What is needed: Look through the data that follows and copy each line with the string "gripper".

------ Provided data ------

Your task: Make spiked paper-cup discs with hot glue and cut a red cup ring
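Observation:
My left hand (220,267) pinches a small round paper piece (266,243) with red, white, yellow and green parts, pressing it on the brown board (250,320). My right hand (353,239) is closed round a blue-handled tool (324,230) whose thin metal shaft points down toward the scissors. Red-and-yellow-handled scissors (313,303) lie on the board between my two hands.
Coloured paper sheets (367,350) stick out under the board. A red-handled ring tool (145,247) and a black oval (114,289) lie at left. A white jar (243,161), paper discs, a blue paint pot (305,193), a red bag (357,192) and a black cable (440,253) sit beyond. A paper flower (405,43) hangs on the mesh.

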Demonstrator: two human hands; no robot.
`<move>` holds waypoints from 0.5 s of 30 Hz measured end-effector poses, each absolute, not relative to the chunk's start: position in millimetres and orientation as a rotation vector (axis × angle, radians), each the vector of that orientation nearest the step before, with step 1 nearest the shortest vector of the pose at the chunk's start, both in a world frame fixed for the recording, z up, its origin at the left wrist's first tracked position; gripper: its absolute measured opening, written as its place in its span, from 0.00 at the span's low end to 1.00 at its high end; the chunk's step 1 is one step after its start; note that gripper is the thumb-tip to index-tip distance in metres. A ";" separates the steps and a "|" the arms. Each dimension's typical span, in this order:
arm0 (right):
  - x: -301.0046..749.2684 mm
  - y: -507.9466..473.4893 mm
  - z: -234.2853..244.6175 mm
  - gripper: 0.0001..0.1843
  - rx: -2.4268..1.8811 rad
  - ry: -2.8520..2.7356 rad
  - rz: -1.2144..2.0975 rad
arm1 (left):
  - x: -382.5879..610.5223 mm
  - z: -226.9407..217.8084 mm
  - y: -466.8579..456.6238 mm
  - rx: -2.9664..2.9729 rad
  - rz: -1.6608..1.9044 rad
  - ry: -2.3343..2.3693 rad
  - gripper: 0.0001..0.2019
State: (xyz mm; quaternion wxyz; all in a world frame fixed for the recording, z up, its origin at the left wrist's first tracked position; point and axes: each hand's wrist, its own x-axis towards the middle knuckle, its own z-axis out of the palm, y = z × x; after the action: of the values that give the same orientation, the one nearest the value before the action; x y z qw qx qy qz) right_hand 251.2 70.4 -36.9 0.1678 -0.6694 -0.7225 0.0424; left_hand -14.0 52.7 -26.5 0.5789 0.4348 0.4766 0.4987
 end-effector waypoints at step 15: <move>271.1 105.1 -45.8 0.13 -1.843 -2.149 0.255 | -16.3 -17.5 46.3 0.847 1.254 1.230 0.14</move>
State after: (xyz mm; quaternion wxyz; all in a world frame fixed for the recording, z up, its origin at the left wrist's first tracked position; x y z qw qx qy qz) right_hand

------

Output for this exercise:
`<move>` holds waypoints from 0.5 s of 30 Hz measured end-effector poses, each absolute, not relative to the chunk's start: position in millimetres and orientation as a rotation vector (axis × angle, radians), each the vector of that orientation nearest the step before, with step 1 nearest the shortest vector of the pose at the chunk's start, both in a world frame fixed for the recording, z up, its origin at the left wrist's first tracked position; gripper: its absolute measured opening, written as its place in its span, from 0.00 at the span's low end to 1.00 at its high end; the chunk's step 1 is one step after its start; note that gripper is the thumb-tip to index-tip distance in metres. A ";" separates the steps and a "|" the arms. Each dimension's typical span, in this order:
  - gripper: 0.0001..0.1843
  - gripper: 0.0001..0.2019

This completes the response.